The Dow Jones Industrial Average climbed 164.07 points, or 0.6%, to 26,828.47, and the Nasdaq composite added 38.37, or 0.4%, to close at another record, 10,941.17.
Stock indexes are hanging at or close to their record highs after clawing back all or most of their sell-off from earlier in the year, and the S&P 500 is within 2.4% of its all-time high set in February. But caution is still very prevalent across other markets: Gold rose to another record Tuesday, while Treasury yields sank as investors sought safety.
Within the stock market, energy companies had the biggest gains after the price of oil rose. But two in five S&P 500 stocks were lower following a mixed set of earnings reports.
On the winning end was Take-Two Interactive Software, which rose 5.9%. The video-game maker reported a profit for the spring that was almost double year-ago levels as customers stuck at home played Grand Theft Auto and other games instead of going outside.
It also raised its sales forecast for its fiscal year, a notable move when many companies have been shy to give any kind of prediction given all the uncertainty created by the coronavirus pandemic.
On the opposite end was insurer American International Group. AIG fell 7.5% for one of the larger losses in the S&P 500 even though it reported stronger results for the latest quarter than Wall Street expected. Some analysts cited several unusual items that clouded its report, such as COVID-related losses, which make it difficult to extrapolate how AIG’s profits will run from here.

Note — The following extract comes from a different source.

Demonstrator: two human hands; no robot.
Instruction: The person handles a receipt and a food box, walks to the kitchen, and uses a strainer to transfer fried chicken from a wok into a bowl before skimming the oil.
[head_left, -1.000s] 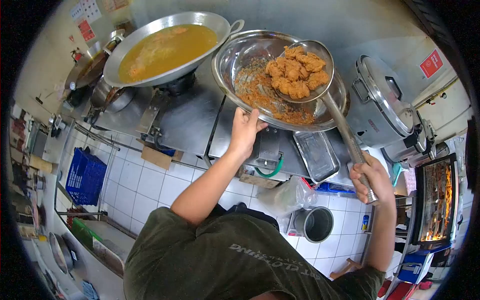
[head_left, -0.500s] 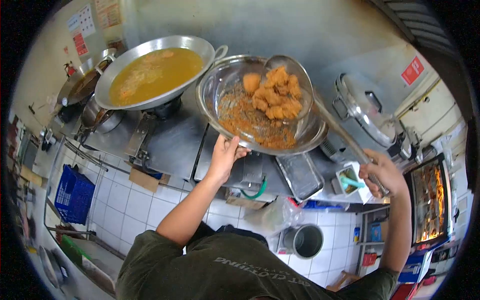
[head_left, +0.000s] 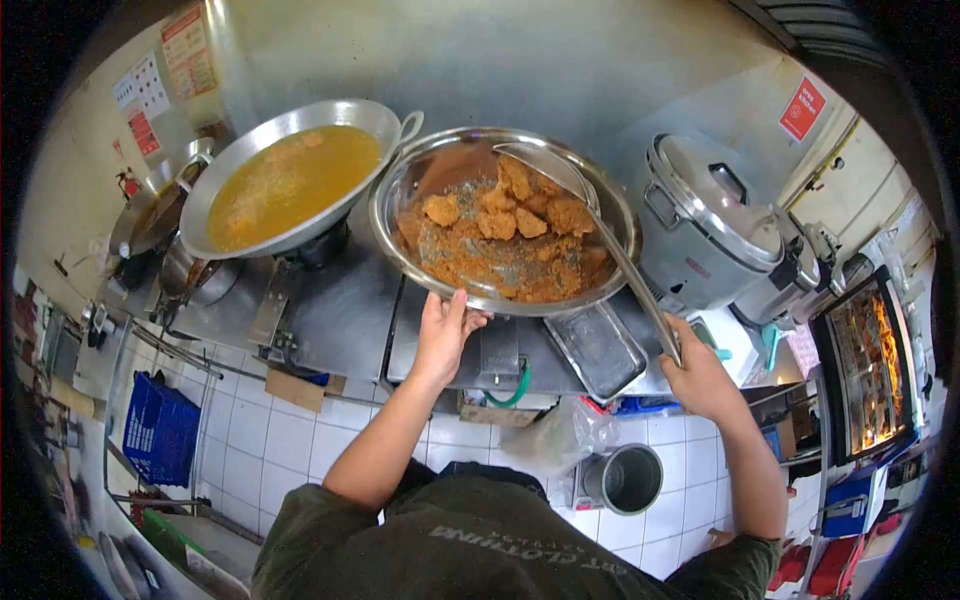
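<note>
The steel counter [head_left: 350, 325] is bearing a burner [head_left: 325, 247], a shallow tray [head_left: 597, 350] and a large grey cooker [head_left: 700, 262], while the tiled floor [head_left: 458, 430] is holding a bucket [head_left: 623, 478].

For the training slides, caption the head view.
Left hand steadies a steel bowl of fried pieces; right hand holds a long-handled skimmer.

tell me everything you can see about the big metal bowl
The bowl is wide, round and shiny, like steel, with a rolled rim. Browned fried pieces and loose crumbs lie inside. The left hand grips its near rim, and a long-handled ladle reaches in from the right. It sits right of the oil-filled wok.
</note>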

In Washington, meanwhile, negotiations in the Capitol on a big economic relief package are ongoing. But multiple obstacles remain before a deal can be struck, one that investors say is crucial for propping up the economy in its weakened state.

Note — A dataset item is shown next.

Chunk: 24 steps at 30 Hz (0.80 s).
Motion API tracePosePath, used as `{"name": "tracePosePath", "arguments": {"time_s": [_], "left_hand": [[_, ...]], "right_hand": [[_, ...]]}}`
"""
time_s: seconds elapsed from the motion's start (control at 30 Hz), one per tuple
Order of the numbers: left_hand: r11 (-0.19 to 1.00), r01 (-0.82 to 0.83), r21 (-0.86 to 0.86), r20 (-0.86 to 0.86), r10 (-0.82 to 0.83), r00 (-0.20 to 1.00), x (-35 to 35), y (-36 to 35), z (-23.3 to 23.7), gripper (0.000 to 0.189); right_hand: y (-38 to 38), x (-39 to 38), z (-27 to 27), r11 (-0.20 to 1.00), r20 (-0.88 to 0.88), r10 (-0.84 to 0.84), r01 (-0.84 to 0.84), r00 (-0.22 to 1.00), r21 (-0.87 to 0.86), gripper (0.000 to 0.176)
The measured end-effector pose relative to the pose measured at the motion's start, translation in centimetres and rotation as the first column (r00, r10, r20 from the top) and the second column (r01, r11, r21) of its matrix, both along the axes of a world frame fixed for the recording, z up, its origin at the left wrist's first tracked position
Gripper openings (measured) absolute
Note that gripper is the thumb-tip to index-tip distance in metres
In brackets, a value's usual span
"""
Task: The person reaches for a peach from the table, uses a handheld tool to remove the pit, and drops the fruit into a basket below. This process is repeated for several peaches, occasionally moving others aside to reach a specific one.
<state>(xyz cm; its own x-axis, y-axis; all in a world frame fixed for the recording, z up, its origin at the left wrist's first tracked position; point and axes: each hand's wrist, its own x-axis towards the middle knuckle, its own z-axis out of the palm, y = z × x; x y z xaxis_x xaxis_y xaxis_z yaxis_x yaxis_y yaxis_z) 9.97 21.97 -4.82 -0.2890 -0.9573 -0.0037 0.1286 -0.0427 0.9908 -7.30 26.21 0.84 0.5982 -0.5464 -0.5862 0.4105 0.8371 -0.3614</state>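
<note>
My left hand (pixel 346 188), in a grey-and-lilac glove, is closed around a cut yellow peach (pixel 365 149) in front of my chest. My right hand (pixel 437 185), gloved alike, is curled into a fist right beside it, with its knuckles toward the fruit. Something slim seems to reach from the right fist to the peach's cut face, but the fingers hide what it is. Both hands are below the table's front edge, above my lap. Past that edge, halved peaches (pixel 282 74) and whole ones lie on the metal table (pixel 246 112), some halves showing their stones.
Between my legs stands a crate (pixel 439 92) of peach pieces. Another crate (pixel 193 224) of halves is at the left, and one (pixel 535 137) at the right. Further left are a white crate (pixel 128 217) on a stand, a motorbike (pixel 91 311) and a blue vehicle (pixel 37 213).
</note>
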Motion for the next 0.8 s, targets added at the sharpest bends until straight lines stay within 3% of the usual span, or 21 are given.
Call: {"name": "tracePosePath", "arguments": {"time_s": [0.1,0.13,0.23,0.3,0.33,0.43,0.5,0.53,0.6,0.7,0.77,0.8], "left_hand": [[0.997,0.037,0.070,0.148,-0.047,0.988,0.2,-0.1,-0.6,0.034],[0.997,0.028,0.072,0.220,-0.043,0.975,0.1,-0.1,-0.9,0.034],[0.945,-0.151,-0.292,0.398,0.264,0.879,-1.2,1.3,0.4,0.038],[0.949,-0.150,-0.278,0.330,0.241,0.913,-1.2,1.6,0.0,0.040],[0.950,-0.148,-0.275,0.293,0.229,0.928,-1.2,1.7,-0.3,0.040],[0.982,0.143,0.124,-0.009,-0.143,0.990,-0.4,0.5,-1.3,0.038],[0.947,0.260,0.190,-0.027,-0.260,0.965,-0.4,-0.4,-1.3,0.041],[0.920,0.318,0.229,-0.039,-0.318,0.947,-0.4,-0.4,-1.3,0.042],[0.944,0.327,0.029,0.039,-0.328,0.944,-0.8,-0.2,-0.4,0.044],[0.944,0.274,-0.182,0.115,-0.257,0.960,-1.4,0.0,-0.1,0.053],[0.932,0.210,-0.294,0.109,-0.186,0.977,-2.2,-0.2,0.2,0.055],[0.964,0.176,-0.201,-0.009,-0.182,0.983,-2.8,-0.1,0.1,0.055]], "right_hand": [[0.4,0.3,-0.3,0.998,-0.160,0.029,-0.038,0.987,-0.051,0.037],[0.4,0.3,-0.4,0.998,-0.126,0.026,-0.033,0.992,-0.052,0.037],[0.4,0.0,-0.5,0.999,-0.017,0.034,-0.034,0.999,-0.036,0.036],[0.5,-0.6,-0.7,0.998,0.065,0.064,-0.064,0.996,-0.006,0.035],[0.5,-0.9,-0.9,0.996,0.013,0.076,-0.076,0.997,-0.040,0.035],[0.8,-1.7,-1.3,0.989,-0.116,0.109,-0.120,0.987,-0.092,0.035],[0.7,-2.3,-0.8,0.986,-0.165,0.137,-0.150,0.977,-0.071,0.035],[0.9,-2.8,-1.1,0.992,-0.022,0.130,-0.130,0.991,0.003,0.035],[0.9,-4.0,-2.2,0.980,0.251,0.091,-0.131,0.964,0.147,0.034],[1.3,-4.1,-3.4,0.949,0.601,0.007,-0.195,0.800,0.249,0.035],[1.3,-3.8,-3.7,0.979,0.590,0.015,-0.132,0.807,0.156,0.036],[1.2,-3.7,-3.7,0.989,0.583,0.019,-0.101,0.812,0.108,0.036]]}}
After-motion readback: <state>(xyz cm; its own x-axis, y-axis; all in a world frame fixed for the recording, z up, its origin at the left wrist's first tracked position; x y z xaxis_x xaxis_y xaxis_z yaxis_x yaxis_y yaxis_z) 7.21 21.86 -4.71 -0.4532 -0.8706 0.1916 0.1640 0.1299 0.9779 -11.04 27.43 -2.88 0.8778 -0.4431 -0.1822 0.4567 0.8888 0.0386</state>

A weekly $600 in federal unemployment benefits has expired, threatening to crunch the finances of millions of out-of-work Americans. Recent data reports have shown an uptick in the number of workers filing for unemployment benefits after a resurgence of coronavirus counts pushed some states to reimpose restrictions on businesses. Economists expect a report on Friday to show that U.S. employers added 1.8 million jobs last month, which would be welcome growth but also a slowdown from June.